L’autorisation, prévue dans le projet de loi de finances 2026, d’ouvrir librement des comptes en devises pour les résidents tunisiens suscite de vives inquiétudes : un expert financier avertit d’un risque majeur pour la stabilité du dinar et pour l’équilibre monétaire du pays.
L’expert international en finances Larbi Benbouhali a mis en garde, dans une analyse relayée ce week-end, contre la décision annoncée dans la loi de finances 2026 d’autoriser les Tunisiens à ouvrir librement des comptes bancaires en devises. Une mesure qu’il juge « risquée, voire dangereuse », dans un contexte marqué par un dinar affaibli, des déficits persistants et un système financier encore fragile. Selon lui, cette ouverture revient à « libéraliser de fait le compte de capital », une étape que même les grandes économies abordent avec prudence.
Benbouhali indique ne pas être opposé à la réforme du cadre de change, rappelant avoir lui-même plaidé pour la modernisation de la loi de 1976, l’intégration financière et l’extension du mobile banking. Il souligne que 65 % des Tunisiens n’ont pas de compte bancaire, une situation qui entretient l’opacité d’une économie informelle représentant près de 35 % du PIB. Avant toute libéralisation, estime-t-il, la priorité devrait être d’inclure les citoyens dans le système financier formel.

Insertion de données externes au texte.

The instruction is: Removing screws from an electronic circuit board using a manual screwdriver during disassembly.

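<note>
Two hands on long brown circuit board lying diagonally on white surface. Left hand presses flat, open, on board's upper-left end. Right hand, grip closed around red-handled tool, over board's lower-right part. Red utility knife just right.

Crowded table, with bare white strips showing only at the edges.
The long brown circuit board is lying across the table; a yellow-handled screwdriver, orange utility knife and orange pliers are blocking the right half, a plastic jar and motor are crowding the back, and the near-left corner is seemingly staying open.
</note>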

Selon l’expert, permettre à des millions de résidents de détenir, acheter ou conserver librement des devises créerait une pression massive sur les réserves du pays. Il cite l’exemple de la Chine, où les comptes en devises restent strictement encadrés, avec des plafonds annuels et un contrôle rigoureux des opérations. « Même les grandes puissances ne laissent pas circuler les devises sans garde-fous », rappelle-t-il.
Le contexte tunisien rend l’opération d’autant plus délicate : déficit commercial structurel, dépendance élevée aux importations, inflation persistante et glissement continu du dinar. Dans un tel environnement, la demande de devises augmenterait mécaniquement. Benbouhali avertit qu’un mouvement massif d’achat d’euros ou de dollars pourrait entraîner « une dépréciation rapide et incontrôlée » du dinar, les banques devant elles-mêmes se procurer les devises sur les marchés internationaux pour satisfaire leurs clients.

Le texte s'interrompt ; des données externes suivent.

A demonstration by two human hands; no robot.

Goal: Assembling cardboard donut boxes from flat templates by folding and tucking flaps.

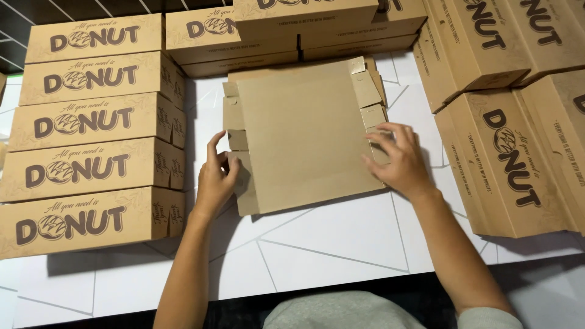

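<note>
We are pinning a flat brown cardboard blank (304,137) on the white table (329,244): left hand (214,180) pinching its left side flap, right hand (399,158) pressing spread fingers on the right flaps, steadying it. Folded boxes (91,149) are standing stacked left.

Counter (329,244): white surface with thin grey angular lines. Lying directly on it, centre: one flat, unfolded brown cardboard box blank (301,137), plain side up. Left: a row of folded brown printed boxes (91,164). Far edge: further folded boxes (256,30), stacked. Right: more folded boxes (518,164) lying close together.
</note>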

Il rappelle que des pays comparables, tels que l’Égypte, la Libye ou l’Algérie, ont vu leur monnaie se déprécier de 11 % à 55 % malgré des réserves importantes. La Tunisie, dont les marges financières sont beaucoup plus étroites, serait exposée à un choc immédiat. Les comptes en devises, souligne l’expert, ne doivent pas être supprimés : ils restent nécessaires pour les exportateurs, les entreprises technologiques et les Tunisiens percevant des revenus depuis l’étranger. Les performances de sociétés comme Instadeep, Vermeg ou Telnet en témoignent.
Pour Benbouhali, la Tunisie « n’est pas prête » pour une libéralisation totale. Une telle mesure ne pourrait être envisagée que d’ici cinq ans, si le système bancaire gagne en efficacité, si l’économie se renforce et si les réserves en devises couvrent au moins 200 jours d’importations. D’ici là, insiste-t-il, la Banque centrale doit maintenir des contrôles stricts pour protéger le dinar, stabiliser les prix et éviter une crise monétaire aux conséquences potentiellement sévères pour les ménages comme pour les entreprises.